# Fibromyalga...what alternatives do you use?



## blu_redneck (Dec 26, 2007)

My daughter has Fibro. She has taken all the Fibro meds available to date. She gets minimal releif, but before prescription is out, so is the relief! Right now she is taking MSM, Sam-E, Vitamin D, and Potassium. She doesn't get relief from the pain so much as her mood is better.

I would so like to find something that gives some relief from the pain, but not cause her to be a zombie!

Any alternative suggestions? What helps you?
Thanks, any responses appreciated!


----------



## nduetime (Dec 15, 2005)

I use my hot tub almost every day. That and yoga exercises give me some help. I start out really bad in the am but yoga has me feeling better and able to get chores done. I usually soak in the hot tub for at least 30 min or more every night before bed. helps me sleep. Other than that I have found zero releif from and rx's that do not put you straight to sleep.


----------



## cowboy joe (Sep 14, 2003)

Been through more rx meds than I care to think about. Most didn't do anything other than make me a zombie. Off all of them now...and I had the really bad migraines that are sometimes part of fibro. Like nduetime said, exercise & yoga help...lots. I do cardio 3-4 times per week. Yoga & stretching are great too. Still have some pain but haven't had many migraines since I started an exercise program. Search on "graded exercise therapy" for more information.


----------



## mekasmom (Jan 19, 2010)

My sister uses a bionic band. She tried the magnetic bracelets, but they didn't stop the pain. The BB seem so really help with pain issues.
[ame]http://www.google.com/search?sclient=psy&hl=en&client=firefox-a&hs=y6v&rls=org.mozilla%3Aen-US%3Aofficial&source=hp&q=bionic+band+fibromyalgia+pain&btnG=Search[/ame]

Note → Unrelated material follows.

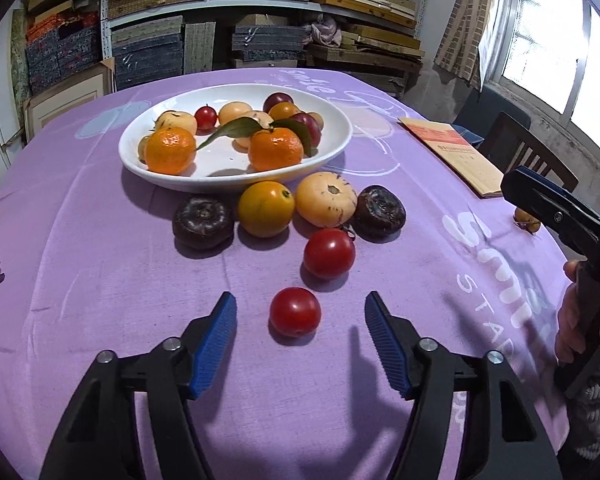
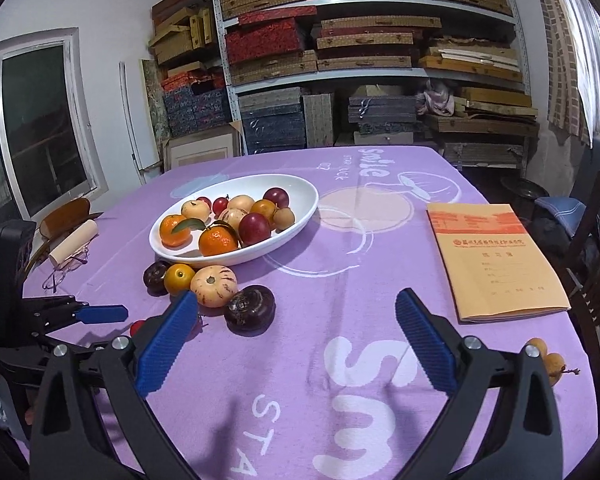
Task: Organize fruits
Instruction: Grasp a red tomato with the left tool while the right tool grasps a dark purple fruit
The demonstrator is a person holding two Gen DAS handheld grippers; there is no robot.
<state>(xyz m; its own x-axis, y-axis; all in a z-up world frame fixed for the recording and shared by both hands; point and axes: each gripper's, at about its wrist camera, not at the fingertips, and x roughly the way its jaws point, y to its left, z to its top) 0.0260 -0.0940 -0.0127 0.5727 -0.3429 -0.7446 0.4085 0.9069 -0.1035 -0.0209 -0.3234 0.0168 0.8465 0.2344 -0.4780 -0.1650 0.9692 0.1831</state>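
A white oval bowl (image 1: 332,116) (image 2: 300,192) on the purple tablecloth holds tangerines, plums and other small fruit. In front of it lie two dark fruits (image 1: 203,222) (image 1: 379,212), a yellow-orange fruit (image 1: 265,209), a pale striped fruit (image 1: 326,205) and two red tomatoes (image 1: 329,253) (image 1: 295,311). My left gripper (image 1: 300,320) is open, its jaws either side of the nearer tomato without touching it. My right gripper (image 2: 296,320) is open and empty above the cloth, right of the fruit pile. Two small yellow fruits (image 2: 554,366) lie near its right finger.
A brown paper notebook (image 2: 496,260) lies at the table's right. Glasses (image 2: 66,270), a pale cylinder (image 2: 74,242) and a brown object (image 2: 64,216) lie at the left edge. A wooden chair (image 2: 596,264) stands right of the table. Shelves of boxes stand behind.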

Anything that grounds you can help with pain or anything that resonates at the 7hertz frequency regardless of what is causing the pain. Being in the ocean, standing with the soles of your bare feet on wet ground or wet sand, some essential oils, EMF protection devices like bionic bands, shuzis or qlinks, a schumann resonating device etc. Just think of grounding an electrical outlet, and do something similar with your body. Electrical synapses in your nervous system and brain transmit pain. If you can ground the body (just like grounding any electrical appliance) it will help with pain because it helps regulate the electrical flow that makes our brains, heart, and nervous system work.


----------



## willow_girl (Dec 7, 2002)

Bionic Band scam exposed: [youtube]OE3JqfN_HVs[/youtube]

I hate to see fellow homesteaders waste their money on hocus-pocus! We work too hard for that.


----------



## mekasmom (Jan 19, 2010)

Well, I have five of them in our family, and we love them dearly. And believe me, we paid a lot more than the $50 each because we bought the silver ones. But thanks for your personal insight and all that personal experience you have with the product on your own body. I appreciate it.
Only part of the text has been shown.